● Assigned task
If a line in the listing below has the string "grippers", copy it out.
[[ Recorded information, beginning ]]
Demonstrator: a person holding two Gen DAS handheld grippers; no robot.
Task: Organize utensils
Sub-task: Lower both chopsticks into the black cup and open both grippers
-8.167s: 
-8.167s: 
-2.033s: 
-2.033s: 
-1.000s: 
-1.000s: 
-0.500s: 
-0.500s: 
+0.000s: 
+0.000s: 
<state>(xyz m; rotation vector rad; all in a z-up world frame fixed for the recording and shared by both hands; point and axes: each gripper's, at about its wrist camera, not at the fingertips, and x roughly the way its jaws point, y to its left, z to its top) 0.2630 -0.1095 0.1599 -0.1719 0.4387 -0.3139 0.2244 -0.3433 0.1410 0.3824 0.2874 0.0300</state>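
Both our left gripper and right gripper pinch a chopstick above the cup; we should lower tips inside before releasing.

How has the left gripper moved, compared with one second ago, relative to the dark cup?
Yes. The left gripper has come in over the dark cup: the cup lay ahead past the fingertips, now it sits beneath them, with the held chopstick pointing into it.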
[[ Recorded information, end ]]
● The completed task
Demonstrator: a person holding two Gen DAS handheld grippers; no robot.
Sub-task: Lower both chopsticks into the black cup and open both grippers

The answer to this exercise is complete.